SOC-326 Sociology of Deviant Behavior examines deviance as a socially relative concept — behavior isn't inherently deviant but becomes labeled as such within a specific social context. The course covers 'deviant places,' the geographic and social contexts that shape deviance, alongside sociological, psychological, and biological perspectives on why some behaviors come to be labeled deviant while others don't.
Deviance as socially relative, not inherently fixed
The course's central premise — that deviance is socially relative rather than an inherent property of certain behaviors — teaches students that what counts as deviant genuinely depends on social context, time, and place, not fixed universal standards.

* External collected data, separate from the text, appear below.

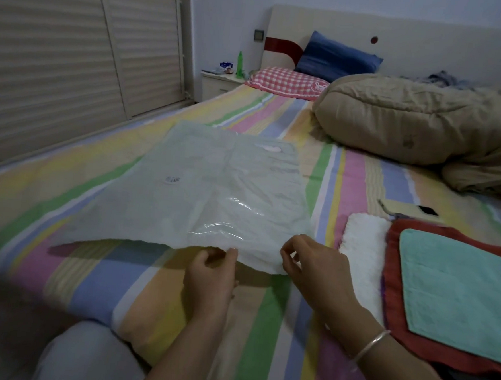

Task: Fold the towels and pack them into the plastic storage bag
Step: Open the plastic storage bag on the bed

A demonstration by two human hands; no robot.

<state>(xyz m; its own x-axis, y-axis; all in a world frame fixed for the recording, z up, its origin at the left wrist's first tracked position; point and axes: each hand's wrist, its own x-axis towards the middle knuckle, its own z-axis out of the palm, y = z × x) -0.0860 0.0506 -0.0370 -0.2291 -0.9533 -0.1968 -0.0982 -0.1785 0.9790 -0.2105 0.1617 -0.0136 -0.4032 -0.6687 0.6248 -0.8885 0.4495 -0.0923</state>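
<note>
From the head camera, the plastic storage bag (202,186) lies flat on the striped bed (64,200), its long axis running away from the person toward the headboard, its near edge lifted off the sheet. The left hand (212,273) pinches that near edge; the right hand (309,265) pinches it beside the left. Just right of the bag lie a white towel (361,245), a red towel (394,318) and a teal towel (458,290), stacked.

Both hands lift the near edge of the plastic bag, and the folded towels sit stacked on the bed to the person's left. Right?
Not quite. The head view shows both hands, left and right, at the bag's near edge, but the towels are stacked to the person's right, not left.
</note>
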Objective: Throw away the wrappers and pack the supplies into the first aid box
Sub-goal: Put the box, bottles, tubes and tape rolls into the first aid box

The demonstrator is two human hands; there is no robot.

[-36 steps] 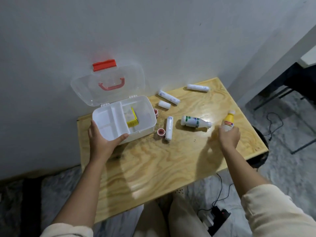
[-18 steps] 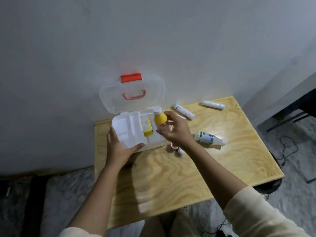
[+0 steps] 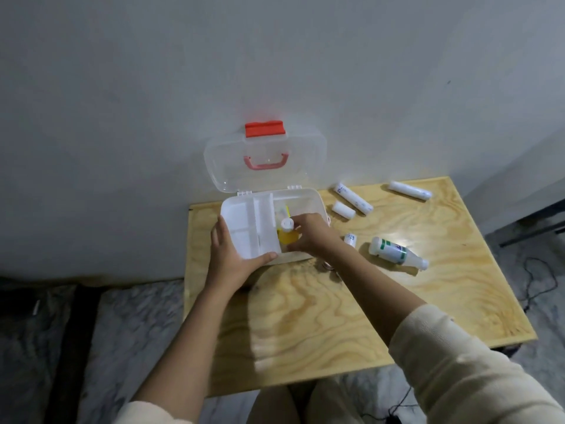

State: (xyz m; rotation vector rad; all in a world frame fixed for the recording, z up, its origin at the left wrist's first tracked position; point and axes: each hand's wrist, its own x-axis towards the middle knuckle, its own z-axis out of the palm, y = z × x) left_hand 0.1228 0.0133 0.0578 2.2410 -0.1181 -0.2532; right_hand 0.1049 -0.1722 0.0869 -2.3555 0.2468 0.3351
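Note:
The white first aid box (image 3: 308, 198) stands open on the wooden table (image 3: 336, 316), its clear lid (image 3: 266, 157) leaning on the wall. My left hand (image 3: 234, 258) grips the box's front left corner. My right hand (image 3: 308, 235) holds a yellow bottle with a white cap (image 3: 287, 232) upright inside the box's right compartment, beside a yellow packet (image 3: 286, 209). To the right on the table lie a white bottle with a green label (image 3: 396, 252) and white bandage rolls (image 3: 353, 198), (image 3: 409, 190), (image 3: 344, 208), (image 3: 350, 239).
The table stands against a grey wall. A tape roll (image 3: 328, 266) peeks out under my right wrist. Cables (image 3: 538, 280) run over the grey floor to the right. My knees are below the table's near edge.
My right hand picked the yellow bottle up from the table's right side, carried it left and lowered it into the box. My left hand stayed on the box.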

Three genuinely distinct explanatory perspectives
SOC-326 examines sociological, psychological, and biological perspectives on deviance together, giving students a genuinely multi-disciplinary toolkit for understanding why behaviors get labeled deviant.
Key topics in SOC326
- Deviance as a socially relative concept
- Deviant places
- Sociological perspectives on deviance
- Psychological perspectives on deviance
- Biological perspectives on deviance
- Labeling theory
Working on your SOC-326 assignments?
Our writers help with SOC-326 sociology of deviant behavior assignments and labeling theory analysis essays.
Worked example: the same behavior, different deviance labels across contexts
- Fixed-deviance view: Assuming certain behaviors are universally and inherently deviant
- SOC-326's relative view: Recognizing that the same behavior can be labeled deviant in one social context and acceptable in another
- Lesson: SOC-326 teaches that deviance is genuinely socially relative, not a fixed, universal property of certain behaviors
Get Help With SOC326
SNHU SOC-326 sociology of deviant behavior assignments.
Place Your OrderView All ServicesRelated courses
Frequently asked questions
The same behavior can be considered acceptable in one social context or time period and genuinely deviant in another, demonstrating that deviance labels emerge from social judgment and context rather than from any fixed, inherent quality of the behavior itself. SOC-326 uses this relative framing because it accurately captures how deviance actually functions sociologically — as a social construction and labeling process, not an objective, universal categorization.
Different disciplines genuinely offer distinct, complementary insights into why behaviors get labeled deviant and why individuals engage in deviant behavior — sociological perspectives illuminate social labeling processes, psychological perspectives address individual motivation, and biological perspectives examine physiological factors — and relying on only one discipline would provide an incomplete picture. SOC-326 covers all three because a genuinely comprehensive understanding of deviance requires this multi-disciplinary range.